Olivier Faure, premier secrétaire du Parti socialiste, a exprimé ses craintes d'une "logique de groupe" pouvant mener à "une forme de guerre civile" entre groupes d'ultragauche et d'ultradroite.

L'enquête judiciaire avance

Sur les sept jeunes hommes soupçonnés d'avoir frappé à mort Quentin Deranque, six ont été mis en examen pour homicide volontaire et placés en détention provisoire. Le septième a été placé sous contrôle judiciaire avec interdiction de manifester et éloignement de Lyon.

Parmi les mis en examen figure Jacques-Elie Favrot, assistant du député LFI Raphaël Arnault, poursuivi pour complicité.

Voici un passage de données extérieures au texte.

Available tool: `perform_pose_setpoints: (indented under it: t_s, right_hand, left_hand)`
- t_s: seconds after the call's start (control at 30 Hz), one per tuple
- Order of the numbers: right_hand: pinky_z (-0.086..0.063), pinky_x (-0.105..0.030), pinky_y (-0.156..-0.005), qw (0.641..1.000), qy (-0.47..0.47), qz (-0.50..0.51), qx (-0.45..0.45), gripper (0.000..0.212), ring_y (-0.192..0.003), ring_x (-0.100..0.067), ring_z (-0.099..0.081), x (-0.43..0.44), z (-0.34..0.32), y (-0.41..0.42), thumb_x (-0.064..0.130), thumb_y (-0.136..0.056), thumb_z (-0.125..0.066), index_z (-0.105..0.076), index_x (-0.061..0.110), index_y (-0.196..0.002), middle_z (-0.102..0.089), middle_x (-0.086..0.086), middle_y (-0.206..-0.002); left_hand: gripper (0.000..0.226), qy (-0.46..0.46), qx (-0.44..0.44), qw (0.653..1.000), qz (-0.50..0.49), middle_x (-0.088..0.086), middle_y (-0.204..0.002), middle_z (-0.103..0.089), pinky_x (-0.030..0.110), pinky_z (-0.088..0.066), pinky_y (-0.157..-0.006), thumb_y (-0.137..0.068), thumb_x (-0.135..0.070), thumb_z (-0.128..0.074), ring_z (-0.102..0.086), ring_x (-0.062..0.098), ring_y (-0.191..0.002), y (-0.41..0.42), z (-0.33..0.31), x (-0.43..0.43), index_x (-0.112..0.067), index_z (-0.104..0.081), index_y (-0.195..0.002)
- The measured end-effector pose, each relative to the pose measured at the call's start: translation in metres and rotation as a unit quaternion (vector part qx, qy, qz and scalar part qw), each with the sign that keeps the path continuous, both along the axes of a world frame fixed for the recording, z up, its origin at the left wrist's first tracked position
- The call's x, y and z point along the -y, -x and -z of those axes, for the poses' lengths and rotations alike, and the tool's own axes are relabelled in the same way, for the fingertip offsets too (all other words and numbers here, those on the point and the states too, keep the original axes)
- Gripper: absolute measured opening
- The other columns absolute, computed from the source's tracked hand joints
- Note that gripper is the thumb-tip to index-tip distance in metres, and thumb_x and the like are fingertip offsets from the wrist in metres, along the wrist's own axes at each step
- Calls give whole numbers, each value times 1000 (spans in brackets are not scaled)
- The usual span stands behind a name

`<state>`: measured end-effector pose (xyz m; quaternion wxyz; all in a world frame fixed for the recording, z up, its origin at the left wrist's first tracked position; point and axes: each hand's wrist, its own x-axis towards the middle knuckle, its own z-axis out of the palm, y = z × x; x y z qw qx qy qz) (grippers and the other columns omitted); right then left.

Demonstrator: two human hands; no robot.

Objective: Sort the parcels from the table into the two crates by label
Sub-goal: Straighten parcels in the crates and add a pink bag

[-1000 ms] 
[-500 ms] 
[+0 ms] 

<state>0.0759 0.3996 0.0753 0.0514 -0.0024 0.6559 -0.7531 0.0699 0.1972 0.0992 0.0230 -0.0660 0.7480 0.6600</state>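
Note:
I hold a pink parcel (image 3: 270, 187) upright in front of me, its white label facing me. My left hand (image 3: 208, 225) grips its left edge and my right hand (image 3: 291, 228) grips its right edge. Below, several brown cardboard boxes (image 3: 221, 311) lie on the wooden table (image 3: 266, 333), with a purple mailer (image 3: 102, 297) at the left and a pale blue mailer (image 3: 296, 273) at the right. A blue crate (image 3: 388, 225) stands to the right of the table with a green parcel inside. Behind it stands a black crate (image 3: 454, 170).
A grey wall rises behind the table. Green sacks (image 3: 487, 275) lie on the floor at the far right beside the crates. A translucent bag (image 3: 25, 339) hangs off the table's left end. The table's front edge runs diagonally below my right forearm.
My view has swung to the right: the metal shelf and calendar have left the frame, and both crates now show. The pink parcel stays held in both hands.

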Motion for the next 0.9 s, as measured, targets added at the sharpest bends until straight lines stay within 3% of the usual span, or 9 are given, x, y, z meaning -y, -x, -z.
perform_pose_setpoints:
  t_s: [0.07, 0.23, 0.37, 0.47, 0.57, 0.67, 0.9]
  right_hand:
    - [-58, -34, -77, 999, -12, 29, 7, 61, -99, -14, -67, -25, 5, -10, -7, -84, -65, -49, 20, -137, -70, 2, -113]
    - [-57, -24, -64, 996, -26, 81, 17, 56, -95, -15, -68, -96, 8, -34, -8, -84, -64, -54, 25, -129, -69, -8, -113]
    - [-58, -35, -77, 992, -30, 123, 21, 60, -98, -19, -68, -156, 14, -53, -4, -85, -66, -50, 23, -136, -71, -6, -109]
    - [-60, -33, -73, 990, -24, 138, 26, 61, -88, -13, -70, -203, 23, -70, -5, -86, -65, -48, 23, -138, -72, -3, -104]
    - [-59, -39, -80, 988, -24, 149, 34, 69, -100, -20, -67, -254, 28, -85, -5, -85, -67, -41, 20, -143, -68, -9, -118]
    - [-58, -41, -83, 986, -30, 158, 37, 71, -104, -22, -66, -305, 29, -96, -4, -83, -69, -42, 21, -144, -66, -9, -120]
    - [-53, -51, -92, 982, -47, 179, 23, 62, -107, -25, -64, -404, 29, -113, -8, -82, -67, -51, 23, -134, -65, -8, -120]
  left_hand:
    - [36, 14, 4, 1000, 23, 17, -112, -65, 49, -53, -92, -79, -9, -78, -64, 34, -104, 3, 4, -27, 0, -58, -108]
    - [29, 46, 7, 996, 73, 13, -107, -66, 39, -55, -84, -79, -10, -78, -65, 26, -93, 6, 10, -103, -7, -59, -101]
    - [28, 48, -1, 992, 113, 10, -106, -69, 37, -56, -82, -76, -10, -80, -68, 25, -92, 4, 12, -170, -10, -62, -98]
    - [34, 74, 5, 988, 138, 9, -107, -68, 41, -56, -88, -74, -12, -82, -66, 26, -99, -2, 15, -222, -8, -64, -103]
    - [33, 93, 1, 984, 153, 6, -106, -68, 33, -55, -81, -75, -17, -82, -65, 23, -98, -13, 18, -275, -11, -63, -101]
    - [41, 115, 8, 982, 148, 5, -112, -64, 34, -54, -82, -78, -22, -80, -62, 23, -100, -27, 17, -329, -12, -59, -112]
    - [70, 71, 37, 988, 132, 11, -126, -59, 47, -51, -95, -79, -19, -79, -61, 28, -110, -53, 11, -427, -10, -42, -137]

Les suspects, âgés de 20 à 26 ans, sont pour la plupart des étudiants ou employés du privé, et trois déclarent être proches de la mouvance d'ultragauche.

Les craintes de troubles à l'ordre public

Les autorités redoutent particulièrement la présence de militants black bloc habitués aux dégradations et affrontements avec les forces de l'ordre, ainsi que celle de l'ultradroite de plus en plus virulente en Bretagne.

Nathalie Appéré, maire PS de Rennes candidate à sa réélection, a regretté "vivement" la décision préfectorale et exprimé ses "craintes très fortes de troubles à l'ordre public".

La famille de Quentin Deranque, par la voix de son avocat, a appelé au calme et souhaité que les participants respectent le "caractère pacifique" des rassemblements sans "aucune expression politique".

Un débat national sur les violences politiques

Dominique de Villepin a dénoncé "la symétrie des violences de la gauche et de la droite" et la "normalisation de l'extrême droite", mettant en garde contre la tentation de renvoyer dos à dos des radicalités de nature différente.

L'administration américaine a également réagi, avec la sous-secrétaire d'État Sarah Rogers dénonçant sur X la violence politique d'extrême gauche et affirmant que les États-Unis suivent "de près" cette affaire.

Ces événements interviennent dans un contexte de montée des violences politiques en France, avec un doublement des agressions et une multiplication par cinq des affrontements au cours de la dernière décennie.